#### EXERCISE BRIEF:
Check every line in the listing below for "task". Copy the ones where it occurs.
------------------------------------------------
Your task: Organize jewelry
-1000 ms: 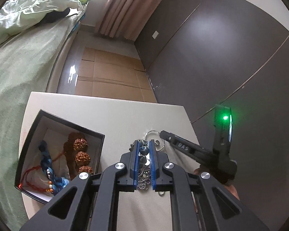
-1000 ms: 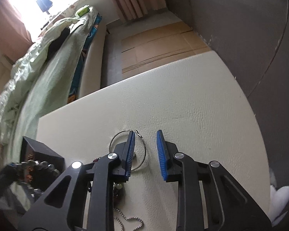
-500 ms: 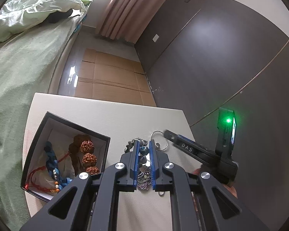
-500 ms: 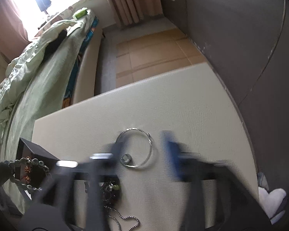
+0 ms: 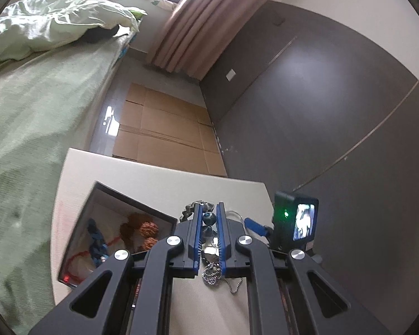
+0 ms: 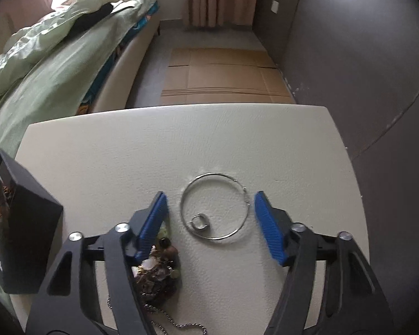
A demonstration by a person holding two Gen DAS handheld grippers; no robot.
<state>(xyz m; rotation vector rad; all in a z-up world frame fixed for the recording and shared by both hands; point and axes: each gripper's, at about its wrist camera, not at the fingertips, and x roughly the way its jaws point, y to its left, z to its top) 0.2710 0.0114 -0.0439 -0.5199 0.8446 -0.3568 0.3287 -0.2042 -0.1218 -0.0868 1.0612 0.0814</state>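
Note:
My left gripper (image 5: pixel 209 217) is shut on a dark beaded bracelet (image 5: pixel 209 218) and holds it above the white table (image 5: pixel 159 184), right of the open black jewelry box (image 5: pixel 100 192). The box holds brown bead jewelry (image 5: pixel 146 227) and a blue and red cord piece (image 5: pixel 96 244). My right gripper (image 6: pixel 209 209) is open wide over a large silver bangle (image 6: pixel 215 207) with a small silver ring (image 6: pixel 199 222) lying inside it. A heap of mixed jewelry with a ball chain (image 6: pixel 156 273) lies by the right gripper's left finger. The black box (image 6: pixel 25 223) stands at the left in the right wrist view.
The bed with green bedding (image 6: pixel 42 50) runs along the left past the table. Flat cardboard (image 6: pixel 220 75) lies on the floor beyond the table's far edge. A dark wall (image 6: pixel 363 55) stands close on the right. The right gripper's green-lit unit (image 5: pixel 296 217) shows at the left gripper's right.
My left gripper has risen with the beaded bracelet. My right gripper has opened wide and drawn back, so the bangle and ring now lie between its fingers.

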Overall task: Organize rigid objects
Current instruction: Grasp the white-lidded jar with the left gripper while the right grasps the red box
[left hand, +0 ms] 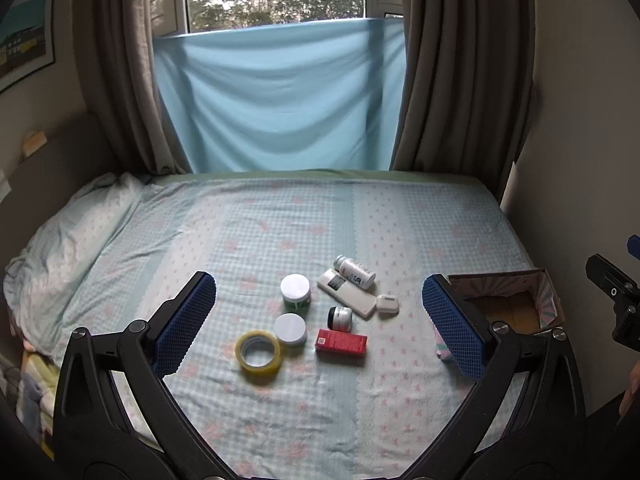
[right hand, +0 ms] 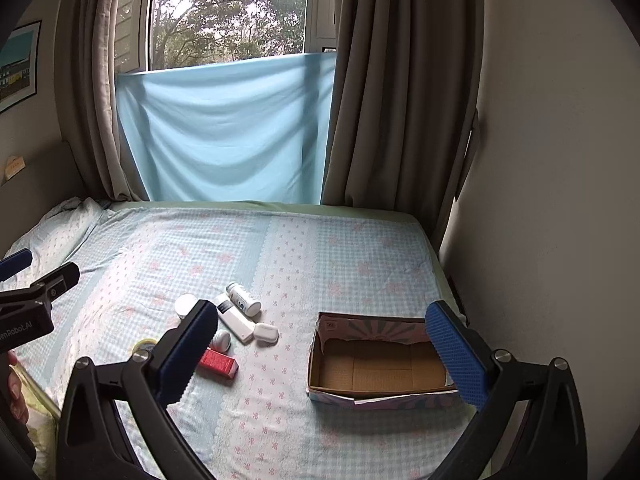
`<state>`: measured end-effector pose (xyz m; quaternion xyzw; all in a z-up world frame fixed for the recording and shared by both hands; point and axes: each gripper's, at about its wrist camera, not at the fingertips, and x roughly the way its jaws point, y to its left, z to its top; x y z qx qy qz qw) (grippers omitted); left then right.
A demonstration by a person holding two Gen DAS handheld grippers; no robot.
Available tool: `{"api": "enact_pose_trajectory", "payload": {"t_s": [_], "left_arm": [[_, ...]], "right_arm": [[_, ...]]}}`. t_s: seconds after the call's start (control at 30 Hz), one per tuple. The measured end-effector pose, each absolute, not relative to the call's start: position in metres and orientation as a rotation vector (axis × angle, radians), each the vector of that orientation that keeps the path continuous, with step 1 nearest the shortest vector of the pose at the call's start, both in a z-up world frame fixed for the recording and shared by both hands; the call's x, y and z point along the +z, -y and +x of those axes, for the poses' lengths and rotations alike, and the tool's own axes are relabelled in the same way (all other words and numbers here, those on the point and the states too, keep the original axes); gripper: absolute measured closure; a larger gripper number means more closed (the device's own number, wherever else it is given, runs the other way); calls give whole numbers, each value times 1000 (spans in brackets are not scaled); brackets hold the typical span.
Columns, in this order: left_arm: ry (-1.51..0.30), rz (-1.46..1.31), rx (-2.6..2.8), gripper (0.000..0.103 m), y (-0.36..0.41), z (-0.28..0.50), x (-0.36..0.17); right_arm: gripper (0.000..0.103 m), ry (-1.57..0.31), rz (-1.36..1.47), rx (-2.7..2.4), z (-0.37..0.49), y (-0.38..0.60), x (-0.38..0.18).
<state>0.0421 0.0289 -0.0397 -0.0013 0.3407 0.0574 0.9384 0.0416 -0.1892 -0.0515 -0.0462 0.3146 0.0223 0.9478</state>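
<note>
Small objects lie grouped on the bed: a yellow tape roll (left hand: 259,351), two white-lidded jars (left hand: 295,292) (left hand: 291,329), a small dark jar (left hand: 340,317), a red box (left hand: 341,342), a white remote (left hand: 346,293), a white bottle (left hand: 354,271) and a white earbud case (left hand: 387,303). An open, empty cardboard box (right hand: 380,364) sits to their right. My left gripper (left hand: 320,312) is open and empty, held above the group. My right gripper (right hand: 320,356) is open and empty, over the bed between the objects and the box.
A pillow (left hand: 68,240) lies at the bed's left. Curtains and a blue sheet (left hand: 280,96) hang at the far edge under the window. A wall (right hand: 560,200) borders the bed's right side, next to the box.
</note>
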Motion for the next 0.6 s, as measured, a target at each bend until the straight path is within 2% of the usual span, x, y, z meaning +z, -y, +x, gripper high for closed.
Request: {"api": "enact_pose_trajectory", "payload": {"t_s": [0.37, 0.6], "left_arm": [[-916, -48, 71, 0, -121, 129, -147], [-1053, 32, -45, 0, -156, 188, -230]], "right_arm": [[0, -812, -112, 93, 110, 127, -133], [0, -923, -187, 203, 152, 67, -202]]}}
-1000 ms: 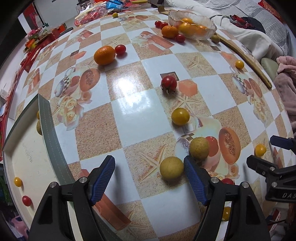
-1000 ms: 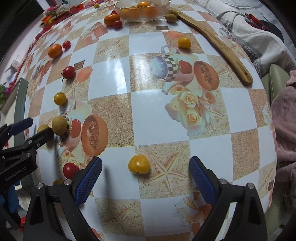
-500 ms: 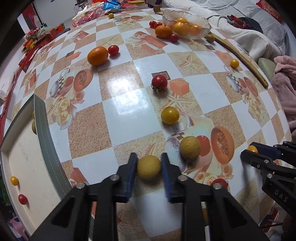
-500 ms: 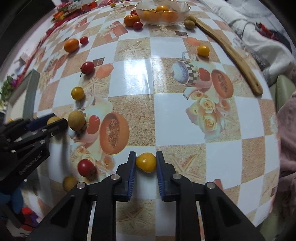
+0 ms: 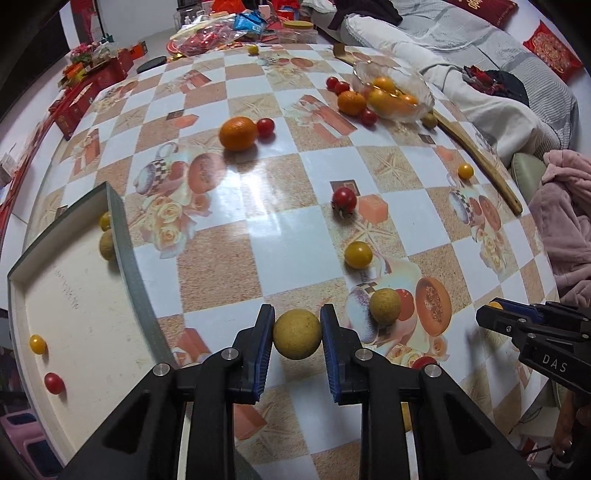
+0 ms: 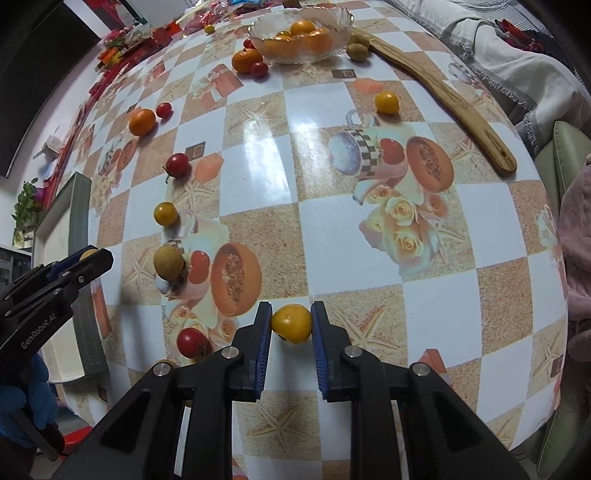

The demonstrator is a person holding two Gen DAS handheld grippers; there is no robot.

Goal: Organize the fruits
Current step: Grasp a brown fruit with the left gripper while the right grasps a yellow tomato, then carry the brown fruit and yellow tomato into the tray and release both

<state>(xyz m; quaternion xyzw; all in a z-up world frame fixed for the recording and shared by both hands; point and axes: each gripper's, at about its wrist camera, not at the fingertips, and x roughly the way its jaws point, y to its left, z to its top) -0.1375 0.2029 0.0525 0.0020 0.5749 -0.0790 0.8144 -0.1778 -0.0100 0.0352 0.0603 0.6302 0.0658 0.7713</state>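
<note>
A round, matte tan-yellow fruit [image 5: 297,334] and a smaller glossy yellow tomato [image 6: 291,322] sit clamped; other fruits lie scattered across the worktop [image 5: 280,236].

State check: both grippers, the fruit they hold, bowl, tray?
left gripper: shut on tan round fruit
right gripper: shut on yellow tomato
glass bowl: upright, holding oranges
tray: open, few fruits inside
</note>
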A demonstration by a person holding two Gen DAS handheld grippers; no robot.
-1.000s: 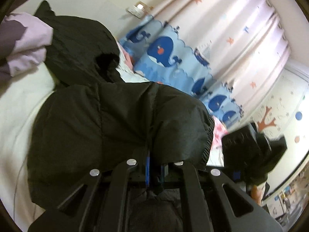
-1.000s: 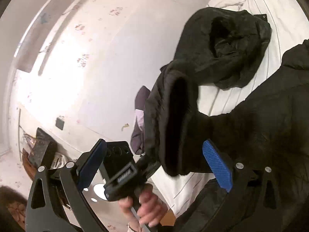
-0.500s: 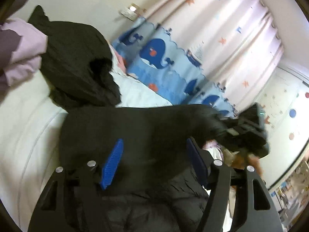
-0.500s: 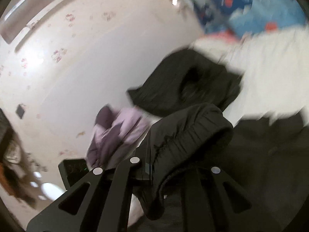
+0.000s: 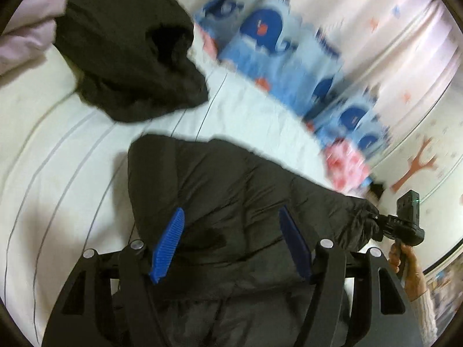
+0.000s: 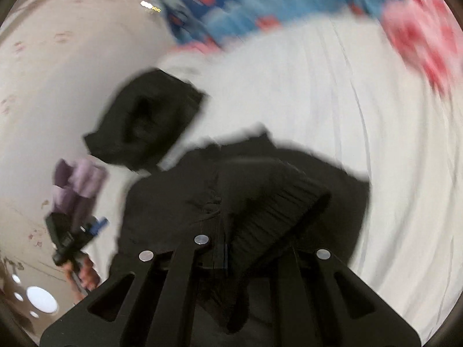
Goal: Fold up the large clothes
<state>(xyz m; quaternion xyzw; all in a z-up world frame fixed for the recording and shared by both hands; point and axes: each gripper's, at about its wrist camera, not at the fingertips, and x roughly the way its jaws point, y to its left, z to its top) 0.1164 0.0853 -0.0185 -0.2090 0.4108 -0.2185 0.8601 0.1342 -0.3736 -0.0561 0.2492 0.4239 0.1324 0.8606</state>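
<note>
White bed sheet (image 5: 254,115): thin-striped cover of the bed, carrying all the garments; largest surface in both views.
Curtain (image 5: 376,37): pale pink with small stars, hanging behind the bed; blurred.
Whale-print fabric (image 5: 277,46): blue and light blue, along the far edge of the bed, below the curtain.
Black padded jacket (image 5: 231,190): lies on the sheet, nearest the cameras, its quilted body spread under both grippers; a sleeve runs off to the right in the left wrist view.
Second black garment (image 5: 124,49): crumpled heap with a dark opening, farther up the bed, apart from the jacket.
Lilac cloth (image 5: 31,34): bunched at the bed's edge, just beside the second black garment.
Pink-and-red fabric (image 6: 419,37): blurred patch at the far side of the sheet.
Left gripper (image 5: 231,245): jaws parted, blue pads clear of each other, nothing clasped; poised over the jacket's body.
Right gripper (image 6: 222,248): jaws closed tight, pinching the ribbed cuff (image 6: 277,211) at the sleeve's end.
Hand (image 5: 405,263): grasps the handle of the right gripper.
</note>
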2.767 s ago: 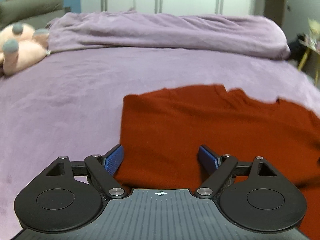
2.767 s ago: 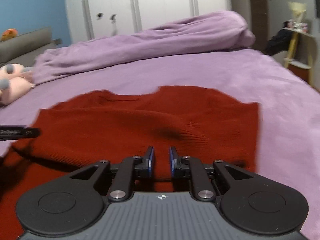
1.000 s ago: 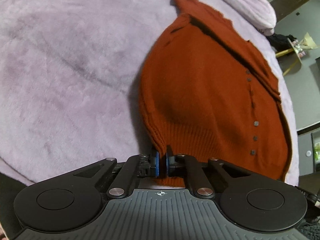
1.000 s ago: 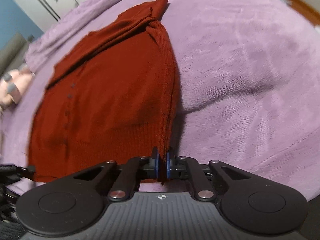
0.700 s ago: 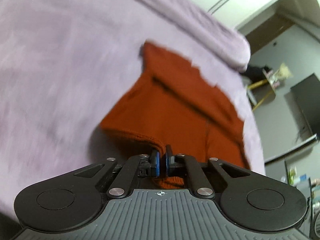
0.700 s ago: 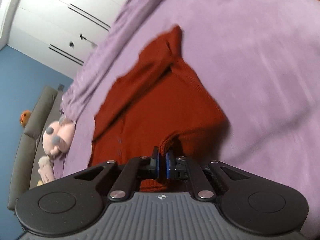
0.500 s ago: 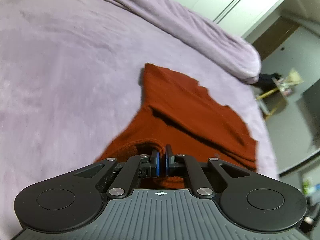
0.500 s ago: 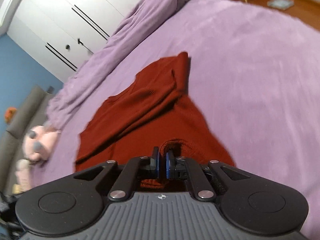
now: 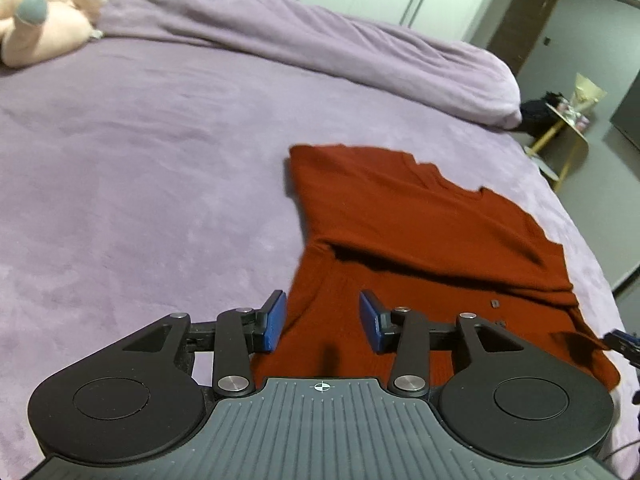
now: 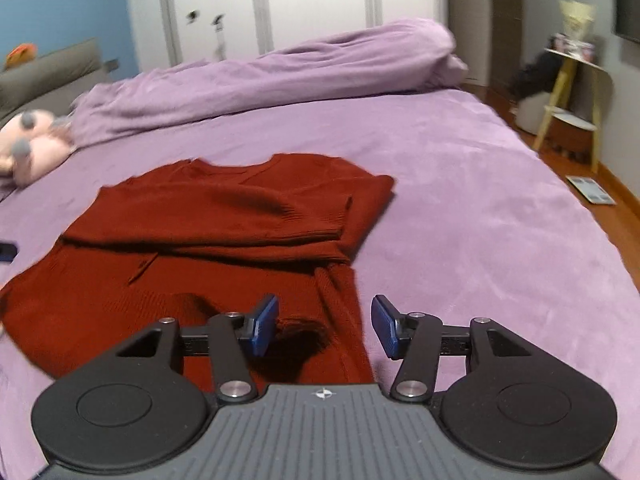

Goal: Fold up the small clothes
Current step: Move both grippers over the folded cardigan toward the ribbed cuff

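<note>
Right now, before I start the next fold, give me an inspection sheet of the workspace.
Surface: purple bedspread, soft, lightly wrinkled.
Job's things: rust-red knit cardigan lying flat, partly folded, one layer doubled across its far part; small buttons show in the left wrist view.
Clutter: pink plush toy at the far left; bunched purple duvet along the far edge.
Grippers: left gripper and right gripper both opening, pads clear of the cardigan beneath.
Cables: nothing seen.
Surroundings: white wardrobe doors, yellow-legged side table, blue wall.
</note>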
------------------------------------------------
#### FINISHED EXERCISE:
Your task: Organize jewelry
Overall task: Organize rigid objects

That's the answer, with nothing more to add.